Reportagens Diocesanas
publicado em: 27/04/2019
A MISERICÓRDIA - POR DOM RUBENS SEVILHA

    Hoje, nós católicos celebramos o domingo da misericórdia. A festa foi instituída pelo Papa São João Paulo II e o Papa Francisco começou o seu pontificado insistindo sobre a importância e a necessidade da misericórdia no nosso mundo, por isso convocou o Ano Santo extraordinário da Misericórdia.

    A Igreja não quer celebrar a nossa pobre e limitada misericórdia, mas sim, celebrar a misericórdia de Deus. Em Deus, misericórdia e amor são sinônimos. A origem da palavra misericórdia na Bíblia, em hebraico, remete à “entranha” materna. O amor de Deus, como o amor de mãe, nos gerou e nos acompanha por toda a eternidade. Jesus é o rosto do Pai, pois Ele afirmou que “quem me vê, vê o Pai” (Jo14,9). Jesus é o rosto da misericórdia.

    Assim sendo, sabemos que a nossa existência tem um começo, um meio e um fim. Somos frutos do amor misericordioso de Deus. Jamais um cristão se sentirá como um abandonado ou jogado na vida, pois sabe que tem um Pai que é Deus, que enviou seu Filho Jesus que é nosso caminho, verdade e vida. E temos o Espírito Santo que procede do Pai e do Filho, que nos ilumina, fortifica e nos conduz pelos caminhos de Deus.

    Infelizmente, por vezes, a nossa parte humana (razão e emoção) quer falar mais alto do que a nossa fé e nos sentimos confusos, sozinhos ou abandonados. Quem alimenta regularmente sua fé, não sofre de anemia espiritual e, portanto, fortalecido, continua a luta da vida, combatendo o bom combate na fé, na esperança e no amor verdadeiro.

    O nosso amor (misericórdia) humano será sempre limitado e fraco, como tudo o que é humano. Nossa capacidade de amar (misericórdia) é naturalmente muito pequena. Alguns julgam que basta uma heroica força de vontade para que as coisas mudem e cheguem até a afirmar ingenuamente: “querer é poder, se você quiser e tiver força de vontade você consegue tudo”. Mentira! Somente Deus pode tudo aquilo que quer, pois Ele é o Todo Poderoso.

    Aqui entra a maravilhosa misericórdia de Deus. Apoiando-nos nele e deixando-nos carregar por Ele, como a criança nos braços do Pai, somos fortalecidos e, agora sim, vencedores. Deus sempre irá à frente, não nós. Muitos, inconscientemente, se relacionam com Deus como se Ele fosse um nosso super secretário executivo. Nós planejamos e decidimos e Deus vem atrás de mim executando. Isso não vai dar certo, pois nunca, na história, deu certo o homem querer tomar o lugar de Deus. As coisas funcionam bem quando humildemente nos colocamos no nosso lugar, ou seja, Deus na frente e em primeiro lugar e nós atrás em último lugar.

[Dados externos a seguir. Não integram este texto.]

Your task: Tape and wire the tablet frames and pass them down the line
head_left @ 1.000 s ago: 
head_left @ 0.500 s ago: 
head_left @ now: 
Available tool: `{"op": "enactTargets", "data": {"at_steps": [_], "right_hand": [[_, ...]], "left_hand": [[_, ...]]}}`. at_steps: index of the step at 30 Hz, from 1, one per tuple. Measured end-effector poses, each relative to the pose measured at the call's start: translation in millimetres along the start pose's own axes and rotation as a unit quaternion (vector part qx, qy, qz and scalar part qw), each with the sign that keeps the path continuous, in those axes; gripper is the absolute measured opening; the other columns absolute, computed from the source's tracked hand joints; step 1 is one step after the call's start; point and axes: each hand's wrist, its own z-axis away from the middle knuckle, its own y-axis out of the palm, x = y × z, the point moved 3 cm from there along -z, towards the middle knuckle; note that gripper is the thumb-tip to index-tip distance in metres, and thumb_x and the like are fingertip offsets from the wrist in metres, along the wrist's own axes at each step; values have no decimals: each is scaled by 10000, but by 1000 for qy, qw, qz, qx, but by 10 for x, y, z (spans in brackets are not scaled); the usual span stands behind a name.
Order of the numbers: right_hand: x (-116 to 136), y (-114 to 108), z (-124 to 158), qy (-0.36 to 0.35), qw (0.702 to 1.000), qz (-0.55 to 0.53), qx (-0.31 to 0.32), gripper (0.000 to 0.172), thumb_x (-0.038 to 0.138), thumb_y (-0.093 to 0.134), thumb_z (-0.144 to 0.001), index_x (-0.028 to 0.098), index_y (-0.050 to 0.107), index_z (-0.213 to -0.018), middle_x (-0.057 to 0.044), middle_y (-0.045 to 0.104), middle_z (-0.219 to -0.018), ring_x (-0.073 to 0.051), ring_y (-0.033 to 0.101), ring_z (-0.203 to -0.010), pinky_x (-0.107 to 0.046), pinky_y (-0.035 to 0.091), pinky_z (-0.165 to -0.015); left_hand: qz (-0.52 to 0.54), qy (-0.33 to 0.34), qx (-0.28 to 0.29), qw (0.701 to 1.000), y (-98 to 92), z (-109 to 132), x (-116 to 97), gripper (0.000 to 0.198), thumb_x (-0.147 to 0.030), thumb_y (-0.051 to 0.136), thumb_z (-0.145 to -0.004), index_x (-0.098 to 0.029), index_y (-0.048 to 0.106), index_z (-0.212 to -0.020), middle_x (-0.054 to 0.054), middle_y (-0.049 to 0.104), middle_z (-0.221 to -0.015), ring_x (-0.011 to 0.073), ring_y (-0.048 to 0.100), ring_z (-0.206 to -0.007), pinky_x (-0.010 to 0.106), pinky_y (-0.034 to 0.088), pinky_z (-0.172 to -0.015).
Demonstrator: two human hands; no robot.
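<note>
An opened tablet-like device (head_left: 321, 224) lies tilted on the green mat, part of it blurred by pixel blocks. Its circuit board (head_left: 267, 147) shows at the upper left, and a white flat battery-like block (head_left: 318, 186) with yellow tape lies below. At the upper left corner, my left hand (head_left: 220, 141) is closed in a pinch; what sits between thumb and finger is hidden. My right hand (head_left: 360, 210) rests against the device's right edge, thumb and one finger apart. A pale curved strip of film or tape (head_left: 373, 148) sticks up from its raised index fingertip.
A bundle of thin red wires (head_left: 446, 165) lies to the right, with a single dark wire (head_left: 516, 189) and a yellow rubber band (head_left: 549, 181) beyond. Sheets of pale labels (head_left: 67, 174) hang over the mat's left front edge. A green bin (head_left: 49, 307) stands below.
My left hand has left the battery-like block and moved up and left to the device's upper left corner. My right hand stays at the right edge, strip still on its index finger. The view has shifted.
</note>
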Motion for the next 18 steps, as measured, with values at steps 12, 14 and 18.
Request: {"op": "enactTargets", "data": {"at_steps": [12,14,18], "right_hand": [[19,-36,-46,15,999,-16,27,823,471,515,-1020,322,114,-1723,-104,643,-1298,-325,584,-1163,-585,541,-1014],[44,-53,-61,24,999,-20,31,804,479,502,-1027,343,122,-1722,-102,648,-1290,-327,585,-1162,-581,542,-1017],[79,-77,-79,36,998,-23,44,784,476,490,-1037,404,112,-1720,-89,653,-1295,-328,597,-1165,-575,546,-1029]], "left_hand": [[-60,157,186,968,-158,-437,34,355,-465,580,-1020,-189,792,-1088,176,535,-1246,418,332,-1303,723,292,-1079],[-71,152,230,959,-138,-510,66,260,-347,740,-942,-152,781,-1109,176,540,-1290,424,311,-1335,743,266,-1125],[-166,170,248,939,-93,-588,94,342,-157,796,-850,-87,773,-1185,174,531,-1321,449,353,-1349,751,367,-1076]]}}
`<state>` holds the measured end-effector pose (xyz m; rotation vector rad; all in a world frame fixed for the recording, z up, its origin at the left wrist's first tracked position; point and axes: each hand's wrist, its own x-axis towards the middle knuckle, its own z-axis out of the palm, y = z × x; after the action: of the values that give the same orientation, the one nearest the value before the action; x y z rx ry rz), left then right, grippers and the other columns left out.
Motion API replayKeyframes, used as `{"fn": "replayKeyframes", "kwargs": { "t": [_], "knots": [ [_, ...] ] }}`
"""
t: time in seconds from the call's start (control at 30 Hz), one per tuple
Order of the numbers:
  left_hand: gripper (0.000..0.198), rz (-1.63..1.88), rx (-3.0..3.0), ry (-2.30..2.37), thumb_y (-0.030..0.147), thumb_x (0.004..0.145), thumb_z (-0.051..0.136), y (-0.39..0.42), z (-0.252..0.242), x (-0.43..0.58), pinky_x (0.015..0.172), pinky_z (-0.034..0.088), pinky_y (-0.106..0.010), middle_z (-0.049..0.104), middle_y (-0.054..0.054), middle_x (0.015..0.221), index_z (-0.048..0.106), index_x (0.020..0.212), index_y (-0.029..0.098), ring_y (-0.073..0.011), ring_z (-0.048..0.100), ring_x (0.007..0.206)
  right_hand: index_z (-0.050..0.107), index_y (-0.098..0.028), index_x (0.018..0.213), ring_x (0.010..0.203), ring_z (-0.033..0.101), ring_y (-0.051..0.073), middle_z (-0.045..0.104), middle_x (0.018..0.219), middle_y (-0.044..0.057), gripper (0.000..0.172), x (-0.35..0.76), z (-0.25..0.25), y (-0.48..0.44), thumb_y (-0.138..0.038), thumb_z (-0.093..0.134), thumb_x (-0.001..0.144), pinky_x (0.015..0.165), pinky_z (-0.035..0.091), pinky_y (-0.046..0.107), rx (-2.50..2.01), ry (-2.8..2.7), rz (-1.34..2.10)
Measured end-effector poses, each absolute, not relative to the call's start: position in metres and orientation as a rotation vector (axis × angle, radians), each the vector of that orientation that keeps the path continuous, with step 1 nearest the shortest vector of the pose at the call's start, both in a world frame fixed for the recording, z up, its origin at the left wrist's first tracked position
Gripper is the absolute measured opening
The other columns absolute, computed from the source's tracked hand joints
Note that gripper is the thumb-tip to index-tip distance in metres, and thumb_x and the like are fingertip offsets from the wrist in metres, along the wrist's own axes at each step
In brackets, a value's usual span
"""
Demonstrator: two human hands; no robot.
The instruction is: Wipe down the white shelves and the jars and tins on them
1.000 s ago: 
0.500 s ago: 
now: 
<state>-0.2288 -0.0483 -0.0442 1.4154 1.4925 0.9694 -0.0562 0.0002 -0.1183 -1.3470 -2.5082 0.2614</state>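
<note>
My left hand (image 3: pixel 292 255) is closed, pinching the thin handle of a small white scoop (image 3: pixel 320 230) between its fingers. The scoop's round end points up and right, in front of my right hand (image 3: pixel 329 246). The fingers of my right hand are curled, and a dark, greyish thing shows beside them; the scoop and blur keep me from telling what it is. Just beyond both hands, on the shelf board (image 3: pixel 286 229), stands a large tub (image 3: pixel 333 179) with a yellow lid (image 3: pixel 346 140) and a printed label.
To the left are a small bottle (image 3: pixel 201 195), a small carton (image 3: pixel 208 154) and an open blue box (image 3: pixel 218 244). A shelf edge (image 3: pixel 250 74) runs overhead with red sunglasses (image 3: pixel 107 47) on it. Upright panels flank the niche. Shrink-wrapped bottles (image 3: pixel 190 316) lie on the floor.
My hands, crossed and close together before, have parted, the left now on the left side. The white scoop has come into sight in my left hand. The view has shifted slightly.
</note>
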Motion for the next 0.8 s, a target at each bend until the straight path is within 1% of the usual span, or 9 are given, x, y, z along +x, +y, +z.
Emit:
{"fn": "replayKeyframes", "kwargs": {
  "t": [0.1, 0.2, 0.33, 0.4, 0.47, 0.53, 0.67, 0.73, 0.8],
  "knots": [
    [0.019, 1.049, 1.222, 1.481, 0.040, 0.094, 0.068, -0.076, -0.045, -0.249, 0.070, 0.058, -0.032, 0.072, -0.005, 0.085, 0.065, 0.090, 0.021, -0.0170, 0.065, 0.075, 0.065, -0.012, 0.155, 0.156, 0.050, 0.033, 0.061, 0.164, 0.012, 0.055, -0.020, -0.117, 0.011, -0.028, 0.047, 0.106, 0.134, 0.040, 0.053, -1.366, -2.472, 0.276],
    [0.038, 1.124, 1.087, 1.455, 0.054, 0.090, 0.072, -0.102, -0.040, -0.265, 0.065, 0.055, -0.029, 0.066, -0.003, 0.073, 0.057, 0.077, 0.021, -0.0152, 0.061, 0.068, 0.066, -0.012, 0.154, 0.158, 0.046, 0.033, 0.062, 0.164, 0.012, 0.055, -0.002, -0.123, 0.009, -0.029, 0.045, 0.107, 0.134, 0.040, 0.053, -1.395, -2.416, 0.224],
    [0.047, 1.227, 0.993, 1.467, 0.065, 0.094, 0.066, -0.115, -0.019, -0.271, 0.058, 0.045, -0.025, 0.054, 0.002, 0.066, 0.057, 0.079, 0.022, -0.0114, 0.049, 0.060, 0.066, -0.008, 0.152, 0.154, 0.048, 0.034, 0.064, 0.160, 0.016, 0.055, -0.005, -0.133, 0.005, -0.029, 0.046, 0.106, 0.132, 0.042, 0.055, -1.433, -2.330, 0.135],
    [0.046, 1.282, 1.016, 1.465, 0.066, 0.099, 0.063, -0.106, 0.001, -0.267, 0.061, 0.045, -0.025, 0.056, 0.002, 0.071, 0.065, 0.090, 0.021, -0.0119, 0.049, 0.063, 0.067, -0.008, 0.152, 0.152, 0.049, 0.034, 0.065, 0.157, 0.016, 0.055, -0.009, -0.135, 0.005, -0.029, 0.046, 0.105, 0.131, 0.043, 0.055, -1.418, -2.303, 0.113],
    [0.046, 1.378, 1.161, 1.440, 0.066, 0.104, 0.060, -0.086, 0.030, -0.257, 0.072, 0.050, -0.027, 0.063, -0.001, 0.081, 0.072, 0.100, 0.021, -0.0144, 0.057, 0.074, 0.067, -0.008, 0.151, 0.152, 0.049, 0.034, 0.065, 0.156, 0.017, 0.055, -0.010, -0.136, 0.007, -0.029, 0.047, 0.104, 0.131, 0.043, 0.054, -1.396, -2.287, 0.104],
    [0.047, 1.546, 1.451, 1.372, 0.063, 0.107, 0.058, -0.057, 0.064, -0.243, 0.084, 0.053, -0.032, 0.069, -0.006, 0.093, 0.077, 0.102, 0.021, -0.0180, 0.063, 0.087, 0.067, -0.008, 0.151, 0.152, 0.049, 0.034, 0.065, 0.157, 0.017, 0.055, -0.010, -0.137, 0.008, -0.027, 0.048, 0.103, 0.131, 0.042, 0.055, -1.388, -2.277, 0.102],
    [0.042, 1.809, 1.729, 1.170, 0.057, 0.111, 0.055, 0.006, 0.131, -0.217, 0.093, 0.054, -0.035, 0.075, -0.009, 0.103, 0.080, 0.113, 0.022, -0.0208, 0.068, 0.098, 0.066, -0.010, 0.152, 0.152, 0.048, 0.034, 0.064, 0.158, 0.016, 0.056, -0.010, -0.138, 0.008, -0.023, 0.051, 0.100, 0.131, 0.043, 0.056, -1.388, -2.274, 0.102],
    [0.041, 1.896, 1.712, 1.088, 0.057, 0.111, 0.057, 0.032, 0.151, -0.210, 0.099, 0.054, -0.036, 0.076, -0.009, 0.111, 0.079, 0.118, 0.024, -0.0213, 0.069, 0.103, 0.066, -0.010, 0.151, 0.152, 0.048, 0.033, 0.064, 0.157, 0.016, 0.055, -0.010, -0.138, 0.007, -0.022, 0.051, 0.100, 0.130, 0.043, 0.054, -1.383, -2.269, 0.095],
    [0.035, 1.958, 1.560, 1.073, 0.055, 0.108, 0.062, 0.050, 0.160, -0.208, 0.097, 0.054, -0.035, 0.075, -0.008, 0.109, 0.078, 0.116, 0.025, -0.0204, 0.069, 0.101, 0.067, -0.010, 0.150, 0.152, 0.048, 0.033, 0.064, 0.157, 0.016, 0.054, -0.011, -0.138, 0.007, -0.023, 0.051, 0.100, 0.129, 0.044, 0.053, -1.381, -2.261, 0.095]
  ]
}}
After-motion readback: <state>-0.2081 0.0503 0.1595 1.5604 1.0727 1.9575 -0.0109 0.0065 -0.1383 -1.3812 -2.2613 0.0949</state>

    Santa Teresinha, que é doutora em humildade e simplicidade, ao descobrir sua pequenez e pouca capacidade de amar, pediu a Deus que Ele suprisse sua incapacidade de amar, colocando o amor dele no coração dela. Pediu que ela se tornasse instrumento do amor dele. De fato, o cristão não tem luz própria. A nossa luz é reflexo da luz de Deus. O nosso amor, quando verdadeiro, é reflexo do amor de Deus. A nossa misericórdia é reflexo da misericórdia de Deus.

    Infelizmente, muitos julgam consistir a misericórdia em ter algum sentimentalismo, até com lágrimas, ao ver vídeos de crianças subnutridas morrendo de fome na África. É muito cômodo e fácil ser misericordioso sentado no sofá tomando chá (ou cerveja).

    Senhor, ensina-me amar. Meu amor é muito tosco e meu orgulho e egoísmo são muito arraigados na minha lama. Senhor, ensina-me a amar com o teu amor, ou melhor, ame através de mim pois sozinho eu não consigo. Amém.

 

Dom Rubens Sevilha, OCD.

Artigo publicado no Jornal da Cidade - Coluna "Conversando com o Bispo" de 28 de abril de 2019.